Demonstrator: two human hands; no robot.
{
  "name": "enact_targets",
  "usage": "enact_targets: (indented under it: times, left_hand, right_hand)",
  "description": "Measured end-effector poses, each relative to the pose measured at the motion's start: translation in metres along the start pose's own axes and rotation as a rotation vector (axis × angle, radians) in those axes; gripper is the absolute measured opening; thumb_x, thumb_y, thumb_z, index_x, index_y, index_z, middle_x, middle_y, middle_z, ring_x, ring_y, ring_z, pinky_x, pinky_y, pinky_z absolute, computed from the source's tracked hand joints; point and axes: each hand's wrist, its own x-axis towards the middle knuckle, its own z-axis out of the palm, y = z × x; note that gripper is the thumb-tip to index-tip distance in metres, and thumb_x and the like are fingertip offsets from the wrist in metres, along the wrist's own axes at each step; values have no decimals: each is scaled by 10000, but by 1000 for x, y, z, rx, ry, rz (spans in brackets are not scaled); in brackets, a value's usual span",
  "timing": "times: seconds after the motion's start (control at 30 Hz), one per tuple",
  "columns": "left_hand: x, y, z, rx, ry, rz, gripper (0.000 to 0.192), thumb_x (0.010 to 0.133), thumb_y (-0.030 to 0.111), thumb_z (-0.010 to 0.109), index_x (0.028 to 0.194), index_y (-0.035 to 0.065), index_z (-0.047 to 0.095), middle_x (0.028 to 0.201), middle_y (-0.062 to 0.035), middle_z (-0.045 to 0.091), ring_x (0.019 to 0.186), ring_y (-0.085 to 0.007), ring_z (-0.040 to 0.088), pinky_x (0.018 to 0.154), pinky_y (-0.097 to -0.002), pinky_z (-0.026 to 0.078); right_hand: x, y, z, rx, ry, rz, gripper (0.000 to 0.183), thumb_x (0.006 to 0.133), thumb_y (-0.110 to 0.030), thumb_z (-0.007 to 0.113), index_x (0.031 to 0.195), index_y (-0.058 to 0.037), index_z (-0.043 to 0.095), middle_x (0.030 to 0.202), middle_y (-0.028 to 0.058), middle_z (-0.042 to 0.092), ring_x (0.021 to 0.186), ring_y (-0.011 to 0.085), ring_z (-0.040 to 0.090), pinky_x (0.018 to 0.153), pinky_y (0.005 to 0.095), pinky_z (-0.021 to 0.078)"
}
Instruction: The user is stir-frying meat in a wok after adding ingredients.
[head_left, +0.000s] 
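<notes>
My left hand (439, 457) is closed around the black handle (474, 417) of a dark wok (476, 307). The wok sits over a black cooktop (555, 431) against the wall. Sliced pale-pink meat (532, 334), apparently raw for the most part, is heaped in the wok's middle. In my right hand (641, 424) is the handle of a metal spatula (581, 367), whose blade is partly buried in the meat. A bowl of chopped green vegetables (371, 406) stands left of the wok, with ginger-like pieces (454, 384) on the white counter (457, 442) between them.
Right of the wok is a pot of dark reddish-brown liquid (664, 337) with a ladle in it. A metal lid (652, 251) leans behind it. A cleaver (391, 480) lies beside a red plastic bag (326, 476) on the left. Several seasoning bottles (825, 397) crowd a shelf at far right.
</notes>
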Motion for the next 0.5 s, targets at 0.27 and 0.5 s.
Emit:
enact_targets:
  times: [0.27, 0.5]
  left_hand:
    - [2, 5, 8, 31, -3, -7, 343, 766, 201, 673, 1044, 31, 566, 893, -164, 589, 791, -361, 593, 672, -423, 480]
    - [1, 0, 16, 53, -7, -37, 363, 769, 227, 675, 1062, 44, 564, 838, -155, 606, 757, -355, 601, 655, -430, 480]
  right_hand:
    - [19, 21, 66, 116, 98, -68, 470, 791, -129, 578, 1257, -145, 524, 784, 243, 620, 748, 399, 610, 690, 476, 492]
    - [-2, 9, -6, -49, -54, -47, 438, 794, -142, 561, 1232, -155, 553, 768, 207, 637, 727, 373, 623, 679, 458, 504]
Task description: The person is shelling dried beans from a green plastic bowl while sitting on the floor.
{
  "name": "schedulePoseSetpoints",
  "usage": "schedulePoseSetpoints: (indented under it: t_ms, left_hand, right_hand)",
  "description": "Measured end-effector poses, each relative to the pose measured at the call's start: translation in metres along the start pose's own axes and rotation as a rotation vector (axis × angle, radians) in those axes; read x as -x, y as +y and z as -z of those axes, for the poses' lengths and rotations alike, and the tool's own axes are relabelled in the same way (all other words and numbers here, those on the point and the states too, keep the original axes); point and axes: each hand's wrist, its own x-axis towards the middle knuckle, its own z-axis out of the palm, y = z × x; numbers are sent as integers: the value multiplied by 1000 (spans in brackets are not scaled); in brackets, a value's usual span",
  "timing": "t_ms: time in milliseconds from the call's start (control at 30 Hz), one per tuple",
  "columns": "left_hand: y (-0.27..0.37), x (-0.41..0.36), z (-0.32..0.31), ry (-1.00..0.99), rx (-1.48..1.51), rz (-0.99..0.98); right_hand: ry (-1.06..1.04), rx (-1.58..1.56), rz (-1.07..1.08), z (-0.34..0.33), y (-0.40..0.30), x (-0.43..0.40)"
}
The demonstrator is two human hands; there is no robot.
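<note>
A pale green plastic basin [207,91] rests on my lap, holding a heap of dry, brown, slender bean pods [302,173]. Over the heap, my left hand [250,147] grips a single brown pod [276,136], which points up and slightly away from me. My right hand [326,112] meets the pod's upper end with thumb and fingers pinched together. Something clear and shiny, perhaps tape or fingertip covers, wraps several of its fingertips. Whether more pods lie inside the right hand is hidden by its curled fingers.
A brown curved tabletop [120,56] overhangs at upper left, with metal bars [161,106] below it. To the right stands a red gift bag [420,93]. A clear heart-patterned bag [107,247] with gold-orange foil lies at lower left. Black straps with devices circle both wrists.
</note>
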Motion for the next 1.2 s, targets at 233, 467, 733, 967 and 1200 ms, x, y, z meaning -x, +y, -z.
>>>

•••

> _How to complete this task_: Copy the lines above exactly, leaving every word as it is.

> _Task response_:
Demonstrator: two human hands; no robot.
{
  "name": "enact_targets",
  "usage": "enact_targets: (indented under it: times, left_hand, right_hand)",
  "description": "Measured end-effector poses, each relative to the pose measured at the motion's start: translation in metres along the start pose's own axes and rotation as a rotation vector (axis × angle, radians) in those axes; gripper is the absolute measured opening; thumb_x, thumb_y, thumb_z, index_x, index_y, index_z, middle_x, middle_y, middle_z, ring_x, ring_y, ring_z, pinky_x, pinky_y, pinky_z absolute, computed from the source's tracked hand joints; point and axes: each hand's wrist, its own x-axis towards the middle knuckle, its own z-axis out of the palm, y = z × x; note that gripper is the thumb-tip to index-tip distance in metres, and thumb_x and the like are fingertip offsets from the wrist in metres, along the wrist's own axes at each step; values have no decimals: each is scaled by 10000, but by 1000 for x, y, z, rx, ry, rz (spans in brackets are not scaled); in brackets, a value's usual span",
  "timing": "times: seconds after the motion's start (control at 30 Hz), one per tuple",
  "columns": "left_hand: x, y, z, rx, ry, rz, gripper (0.000 to 0.192), thumb_x (0.010 to 0.133), thumb_y (-0.030 to 0.111), thumb_z (-0.010 to 0.109), index_x (0.028 to 0.194), index_y (-0.035 to 0.065), index_z (-0.047 to 0.095), middle_x (0.028 to 0.201), middle_y (-0.062 to 0.035), middle_z (-0.045 to 0.091), ring_x (0.019 to 0.186), ring_y (-0.085 to 0.007), ring_z (-0.040 to 0.088), pinky_x (0.018 to 0.154), pinky_y (-0.097 to -0.002), pinky_z (-0.026 to 0.078); right_hand: x, y, z, rx, ry, rz, gripper (0.000 to 0.183), thumb_x (0.006 to 0.133), thumb_y (-0.110 to 0.030), thumb_z (-0.007 to 0.113), index_x (0.031 to 0.195), index_y (-0.058 to 0.037), index_z (-0.043 to 0.095), middle_x (0.030 to 0.202), middle_y (-0.028 to 0.058), middle_z (-0.042 to 0.092), ring_x (0.021 to 0.186), ring_y (-0.011 to 0.085), ring_z (-0.040 to 0.090), pinky_x (0.018 to 0.153), pinky_y (0.005 to 0.095), pinky_z (-0.021 to 0.078)"
}
Instruction: The user is stir-frying meat in a wok after adding ingredients.
[head_left, +0.000s] 
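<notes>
My left hand (439, 457) is closed around the black handle (474, 417) of a dark wok (476, 307). The wok sits over a black cooktop (555, 431) against the wall. Sliced pale-pink meat (532, 334), apparently raw for the most part, is heaped in the wok's middle. In my right hand (641, 424) is the handle of a metal spatula (581, 367), whose blade is partly buried in the meat. A bowl of chopped green vegetables (371, 406) stands left of the wok, with ginger-like pieces (454, 384) on the white counter (457, 442) between them.
Right of the wok is a pot of dark reddish-brown liquid (664, 337) with a ladle in it. A metal lid (652, 251) leans behind it. A cleaver (391, 480) lies beside a red plastic bag (326, 476) on the left. Several seasoning bottles (825, 397) crowd a shelf at far right.
</notes>
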Motion for the next 0.5 s, targets at 0.27 and 0.5 s.
Emit:
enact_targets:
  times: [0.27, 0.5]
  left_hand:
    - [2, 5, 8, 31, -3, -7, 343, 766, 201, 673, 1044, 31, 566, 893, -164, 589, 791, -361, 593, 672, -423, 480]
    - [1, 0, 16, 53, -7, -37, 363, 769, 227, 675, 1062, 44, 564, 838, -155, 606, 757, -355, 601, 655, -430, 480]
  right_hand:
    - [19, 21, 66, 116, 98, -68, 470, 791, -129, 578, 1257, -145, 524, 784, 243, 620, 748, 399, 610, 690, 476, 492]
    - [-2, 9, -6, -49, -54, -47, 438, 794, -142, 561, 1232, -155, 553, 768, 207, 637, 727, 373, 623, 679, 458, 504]
Task description: The person is shelling dried beans from a green plastic bowl while sitting on the floor.
{
  "name": "schedulePoseSetpoints",
  "usage": "schedulePoseSetpoints: (indented under it: t_ms, left_hand, right_hand)",
  "description": "Measured end-effector poses, each relative to the pose measured at the call's start: translation in metres along the start pose's own axes and rotation as a rotation vector (axis × angle, radians) in those axes; read x as -x, y as +y and z as -z of those axes, for the poses' lengths and rotations alike, and the tool's own axes are relabelled in the same way (all other words and numbers here, those on the point and the states too, keep the original axes); point and axes: each hand's wrist, its own x-axis towards the middle knuckle, its own z-axis out of the palm, y = z × x; numbers are sent as integers: the value multiplied by 1000 (spans in brackets are not scaled); in brackets, a value's usual span",
  "timing": "t_ms: time in milliseconds from the call's start (control at 30 Hz), one per tuple",
  "columns": "left_hand: y (-0.27..0.37), x (-0.41..0.36), z (-0.32..0.31), ry (-1.00..0.99), rx (-1.48..1.51), rz (-0.99..0.98); right_hand: ry (-1.06..1.04), rx (-1.58..1.56), rz (-1.07..1.08), z (-0.34..0.33), y (-0.40..0.30), x (-0.43..0.40)"
}
The demonstrator is two human hands; there is no robot.
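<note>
A pale green plastic basin [207,91] rests on my lap, holding a heap of dry, brown, slender bean pods [302,173]. Over the heap, my left hand [250,147] grips a single brown pod [276,136], which points up and slightly away from me. My right hand [326,112] meets the pod's upper end with thumb and fingers pinched together. Something clear and shiny, perhaps tape or fingertip covers, wraps several of its fingertips. Whether more pods lie inside the right hand is hidden by its curled fingers.
A brown curved tabletop [120,56] overhangs at upper left, with metal bars [161,106] below it. To the right stands a red gift bag [420,93]. A clear heart-patterned bag [107,247] with gold-orange foil lies at lower left. Black straps with devices circle both wrists.
</note>
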Motion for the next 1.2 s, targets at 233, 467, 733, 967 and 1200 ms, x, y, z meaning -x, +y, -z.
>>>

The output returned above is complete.